## [WORK INSTRUCTIONS]
Up to and including the line that contains "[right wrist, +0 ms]", return every line from the start of the data, unchanged.

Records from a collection
══════════

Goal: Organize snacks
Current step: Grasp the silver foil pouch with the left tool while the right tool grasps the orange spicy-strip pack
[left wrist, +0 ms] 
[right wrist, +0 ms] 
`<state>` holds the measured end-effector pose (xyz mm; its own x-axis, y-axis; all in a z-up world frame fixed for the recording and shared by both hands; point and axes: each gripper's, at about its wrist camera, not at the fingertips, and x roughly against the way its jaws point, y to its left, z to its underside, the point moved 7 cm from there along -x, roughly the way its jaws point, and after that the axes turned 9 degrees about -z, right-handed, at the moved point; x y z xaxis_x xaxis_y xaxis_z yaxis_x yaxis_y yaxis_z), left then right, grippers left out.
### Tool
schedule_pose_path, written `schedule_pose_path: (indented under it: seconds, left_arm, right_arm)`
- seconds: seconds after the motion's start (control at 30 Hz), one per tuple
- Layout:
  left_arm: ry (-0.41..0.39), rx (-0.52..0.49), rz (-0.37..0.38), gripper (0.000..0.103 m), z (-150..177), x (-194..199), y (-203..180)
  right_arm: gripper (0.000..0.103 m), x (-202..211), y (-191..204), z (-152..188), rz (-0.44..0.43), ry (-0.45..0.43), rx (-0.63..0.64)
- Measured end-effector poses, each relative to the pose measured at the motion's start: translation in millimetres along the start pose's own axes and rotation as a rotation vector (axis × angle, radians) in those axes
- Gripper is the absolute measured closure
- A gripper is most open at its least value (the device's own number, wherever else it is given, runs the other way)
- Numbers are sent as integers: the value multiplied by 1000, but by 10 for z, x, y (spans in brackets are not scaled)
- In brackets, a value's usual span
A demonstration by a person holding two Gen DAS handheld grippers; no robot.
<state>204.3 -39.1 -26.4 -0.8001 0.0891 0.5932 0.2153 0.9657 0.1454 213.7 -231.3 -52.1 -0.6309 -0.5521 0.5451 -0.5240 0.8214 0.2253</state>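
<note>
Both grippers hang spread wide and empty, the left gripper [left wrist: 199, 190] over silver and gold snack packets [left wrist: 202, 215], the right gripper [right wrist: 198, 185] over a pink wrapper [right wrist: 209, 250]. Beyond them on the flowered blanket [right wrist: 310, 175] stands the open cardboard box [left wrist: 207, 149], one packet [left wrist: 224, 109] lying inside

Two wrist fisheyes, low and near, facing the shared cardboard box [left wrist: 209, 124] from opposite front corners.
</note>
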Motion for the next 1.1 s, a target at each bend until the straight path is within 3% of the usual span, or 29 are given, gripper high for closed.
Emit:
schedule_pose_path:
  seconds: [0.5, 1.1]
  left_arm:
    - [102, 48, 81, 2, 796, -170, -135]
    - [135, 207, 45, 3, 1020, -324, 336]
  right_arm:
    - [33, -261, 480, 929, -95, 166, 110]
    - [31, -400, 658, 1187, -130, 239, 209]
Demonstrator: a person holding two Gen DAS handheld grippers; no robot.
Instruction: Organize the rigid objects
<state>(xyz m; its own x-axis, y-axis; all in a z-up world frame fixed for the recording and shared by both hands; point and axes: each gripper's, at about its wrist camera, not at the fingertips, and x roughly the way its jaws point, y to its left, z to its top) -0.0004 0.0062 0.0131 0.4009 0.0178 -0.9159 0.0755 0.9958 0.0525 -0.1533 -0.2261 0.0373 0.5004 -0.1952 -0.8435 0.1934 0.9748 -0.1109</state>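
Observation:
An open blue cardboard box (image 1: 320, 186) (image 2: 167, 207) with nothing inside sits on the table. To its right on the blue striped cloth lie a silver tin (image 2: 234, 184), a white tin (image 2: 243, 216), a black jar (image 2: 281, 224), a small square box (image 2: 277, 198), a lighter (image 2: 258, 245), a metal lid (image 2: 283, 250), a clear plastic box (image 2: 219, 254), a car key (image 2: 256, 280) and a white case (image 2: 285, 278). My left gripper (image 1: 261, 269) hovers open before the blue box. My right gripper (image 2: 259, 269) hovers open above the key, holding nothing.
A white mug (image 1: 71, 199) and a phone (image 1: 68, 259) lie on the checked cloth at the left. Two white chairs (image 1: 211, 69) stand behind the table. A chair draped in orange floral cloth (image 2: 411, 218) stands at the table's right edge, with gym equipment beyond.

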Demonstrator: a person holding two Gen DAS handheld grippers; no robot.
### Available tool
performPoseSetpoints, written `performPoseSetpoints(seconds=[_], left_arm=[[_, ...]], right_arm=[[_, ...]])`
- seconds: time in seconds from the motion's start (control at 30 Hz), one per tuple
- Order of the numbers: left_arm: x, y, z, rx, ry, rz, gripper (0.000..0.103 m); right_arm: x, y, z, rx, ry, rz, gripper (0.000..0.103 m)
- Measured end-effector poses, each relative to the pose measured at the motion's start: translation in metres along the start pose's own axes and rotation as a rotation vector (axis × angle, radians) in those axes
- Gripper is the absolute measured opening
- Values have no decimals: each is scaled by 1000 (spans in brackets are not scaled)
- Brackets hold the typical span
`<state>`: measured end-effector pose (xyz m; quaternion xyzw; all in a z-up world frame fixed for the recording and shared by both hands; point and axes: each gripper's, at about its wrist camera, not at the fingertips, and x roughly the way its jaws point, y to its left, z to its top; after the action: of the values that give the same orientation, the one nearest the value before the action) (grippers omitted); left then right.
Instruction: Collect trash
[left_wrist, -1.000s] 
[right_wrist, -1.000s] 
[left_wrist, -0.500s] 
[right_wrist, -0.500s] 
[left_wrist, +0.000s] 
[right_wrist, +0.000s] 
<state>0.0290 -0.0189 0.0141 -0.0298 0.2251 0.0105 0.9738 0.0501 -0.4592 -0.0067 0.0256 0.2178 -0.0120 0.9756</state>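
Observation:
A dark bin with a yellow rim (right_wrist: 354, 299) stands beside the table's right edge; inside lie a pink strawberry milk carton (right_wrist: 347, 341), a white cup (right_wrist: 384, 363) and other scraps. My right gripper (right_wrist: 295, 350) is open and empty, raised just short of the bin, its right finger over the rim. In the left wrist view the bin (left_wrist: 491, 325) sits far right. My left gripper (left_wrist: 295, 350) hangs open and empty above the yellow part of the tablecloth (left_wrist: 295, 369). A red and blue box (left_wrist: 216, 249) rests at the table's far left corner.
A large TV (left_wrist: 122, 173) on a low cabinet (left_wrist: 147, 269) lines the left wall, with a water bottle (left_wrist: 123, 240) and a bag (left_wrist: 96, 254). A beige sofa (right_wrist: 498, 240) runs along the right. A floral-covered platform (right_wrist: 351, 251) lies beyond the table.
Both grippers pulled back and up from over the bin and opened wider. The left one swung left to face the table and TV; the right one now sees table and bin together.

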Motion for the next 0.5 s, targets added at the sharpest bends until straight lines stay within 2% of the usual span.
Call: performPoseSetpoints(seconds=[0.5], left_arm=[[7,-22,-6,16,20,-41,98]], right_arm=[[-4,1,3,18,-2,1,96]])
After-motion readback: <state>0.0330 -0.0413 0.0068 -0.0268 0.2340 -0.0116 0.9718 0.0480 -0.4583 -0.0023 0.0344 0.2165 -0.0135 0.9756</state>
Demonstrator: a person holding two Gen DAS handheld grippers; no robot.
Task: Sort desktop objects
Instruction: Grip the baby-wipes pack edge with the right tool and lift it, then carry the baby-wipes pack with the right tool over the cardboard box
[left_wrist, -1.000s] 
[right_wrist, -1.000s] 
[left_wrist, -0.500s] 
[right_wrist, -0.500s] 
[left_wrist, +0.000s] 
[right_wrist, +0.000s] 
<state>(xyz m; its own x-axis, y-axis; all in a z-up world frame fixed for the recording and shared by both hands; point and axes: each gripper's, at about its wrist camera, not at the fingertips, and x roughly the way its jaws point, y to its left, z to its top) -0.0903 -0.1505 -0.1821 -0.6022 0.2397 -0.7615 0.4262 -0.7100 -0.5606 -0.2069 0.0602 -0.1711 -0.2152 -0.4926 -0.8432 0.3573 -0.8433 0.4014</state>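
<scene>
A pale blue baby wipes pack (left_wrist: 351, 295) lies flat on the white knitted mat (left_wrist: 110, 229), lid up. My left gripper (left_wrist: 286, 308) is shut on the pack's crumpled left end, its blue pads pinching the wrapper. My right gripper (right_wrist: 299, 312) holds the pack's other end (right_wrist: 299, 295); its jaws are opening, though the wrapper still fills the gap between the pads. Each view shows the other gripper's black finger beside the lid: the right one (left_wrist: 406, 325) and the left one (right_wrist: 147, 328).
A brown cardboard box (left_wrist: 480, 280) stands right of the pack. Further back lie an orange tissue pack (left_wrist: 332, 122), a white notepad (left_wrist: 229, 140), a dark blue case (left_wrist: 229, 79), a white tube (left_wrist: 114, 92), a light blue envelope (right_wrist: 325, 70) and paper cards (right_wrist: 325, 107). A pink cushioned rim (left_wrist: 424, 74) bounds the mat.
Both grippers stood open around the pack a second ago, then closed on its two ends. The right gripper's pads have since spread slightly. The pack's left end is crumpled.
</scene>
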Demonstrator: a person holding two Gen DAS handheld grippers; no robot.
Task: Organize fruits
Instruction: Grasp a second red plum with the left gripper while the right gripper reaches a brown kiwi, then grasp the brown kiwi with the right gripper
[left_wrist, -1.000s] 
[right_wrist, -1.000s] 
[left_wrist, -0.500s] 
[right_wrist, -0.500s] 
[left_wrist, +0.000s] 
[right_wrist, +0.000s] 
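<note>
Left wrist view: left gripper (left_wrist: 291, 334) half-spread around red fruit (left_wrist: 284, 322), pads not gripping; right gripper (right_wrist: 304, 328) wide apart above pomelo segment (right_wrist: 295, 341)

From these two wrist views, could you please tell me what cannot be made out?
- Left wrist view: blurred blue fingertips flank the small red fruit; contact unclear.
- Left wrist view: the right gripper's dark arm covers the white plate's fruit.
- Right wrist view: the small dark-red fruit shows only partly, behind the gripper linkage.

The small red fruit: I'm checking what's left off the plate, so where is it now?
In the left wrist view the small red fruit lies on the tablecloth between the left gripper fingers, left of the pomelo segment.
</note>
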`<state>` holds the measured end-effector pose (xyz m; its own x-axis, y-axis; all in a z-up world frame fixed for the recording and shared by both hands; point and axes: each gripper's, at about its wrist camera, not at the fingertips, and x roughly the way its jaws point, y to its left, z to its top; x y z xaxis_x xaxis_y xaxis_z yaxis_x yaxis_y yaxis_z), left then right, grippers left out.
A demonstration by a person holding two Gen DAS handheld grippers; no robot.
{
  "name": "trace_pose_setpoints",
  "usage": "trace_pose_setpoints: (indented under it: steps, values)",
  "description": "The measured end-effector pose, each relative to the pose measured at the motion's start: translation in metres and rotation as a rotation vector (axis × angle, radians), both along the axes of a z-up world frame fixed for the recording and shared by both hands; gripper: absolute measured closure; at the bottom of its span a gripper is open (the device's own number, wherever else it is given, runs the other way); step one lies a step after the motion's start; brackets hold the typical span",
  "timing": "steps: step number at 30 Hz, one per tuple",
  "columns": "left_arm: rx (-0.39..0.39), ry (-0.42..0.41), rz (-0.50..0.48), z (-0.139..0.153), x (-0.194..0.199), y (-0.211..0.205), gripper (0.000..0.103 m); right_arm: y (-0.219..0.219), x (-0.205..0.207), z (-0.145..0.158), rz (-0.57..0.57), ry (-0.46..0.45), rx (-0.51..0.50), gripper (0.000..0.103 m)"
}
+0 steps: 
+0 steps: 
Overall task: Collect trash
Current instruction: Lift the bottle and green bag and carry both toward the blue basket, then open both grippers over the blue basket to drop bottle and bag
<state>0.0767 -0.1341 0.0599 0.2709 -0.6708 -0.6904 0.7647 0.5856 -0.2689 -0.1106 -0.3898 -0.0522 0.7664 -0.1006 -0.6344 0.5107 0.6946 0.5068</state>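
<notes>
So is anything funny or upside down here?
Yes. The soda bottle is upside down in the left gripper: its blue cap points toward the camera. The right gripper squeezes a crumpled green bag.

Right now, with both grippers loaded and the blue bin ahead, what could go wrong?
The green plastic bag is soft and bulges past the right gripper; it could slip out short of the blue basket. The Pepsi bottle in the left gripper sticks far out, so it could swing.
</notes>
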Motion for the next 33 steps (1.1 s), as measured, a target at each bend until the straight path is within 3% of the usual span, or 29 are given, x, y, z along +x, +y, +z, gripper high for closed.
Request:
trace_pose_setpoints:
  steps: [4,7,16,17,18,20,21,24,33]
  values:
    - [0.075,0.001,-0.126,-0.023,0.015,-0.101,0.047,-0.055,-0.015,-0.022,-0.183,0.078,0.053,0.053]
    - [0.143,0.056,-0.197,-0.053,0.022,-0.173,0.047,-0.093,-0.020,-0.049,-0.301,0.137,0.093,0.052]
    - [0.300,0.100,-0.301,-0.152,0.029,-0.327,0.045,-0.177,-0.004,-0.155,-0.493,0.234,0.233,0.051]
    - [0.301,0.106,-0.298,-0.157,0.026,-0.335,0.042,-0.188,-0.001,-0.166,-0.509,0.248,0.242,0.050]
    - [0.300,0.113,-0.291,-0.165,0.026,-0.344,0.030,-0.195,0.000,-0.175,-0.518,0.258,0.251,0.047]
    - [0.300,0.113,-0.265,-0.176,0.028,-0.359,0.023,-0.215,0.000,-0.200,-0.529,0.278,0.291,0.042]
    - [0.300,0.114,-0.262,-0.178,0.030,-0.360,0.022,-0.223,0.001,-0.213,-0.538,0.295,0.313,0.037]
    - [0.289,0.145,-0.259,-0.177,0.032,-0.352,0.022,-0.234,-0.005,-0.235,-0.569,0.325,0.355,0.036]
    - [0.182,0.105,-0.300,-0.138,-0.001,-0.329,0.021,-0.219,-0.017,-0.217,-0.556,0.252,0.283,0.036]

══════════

## [OUTPUT FOR THIS EXERCISE]
Goal: Organize snacks
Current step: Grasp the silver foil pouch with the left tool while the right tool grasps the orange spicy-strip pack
[left wrist, +0 ms] 
[right wrist, +0 ms] 

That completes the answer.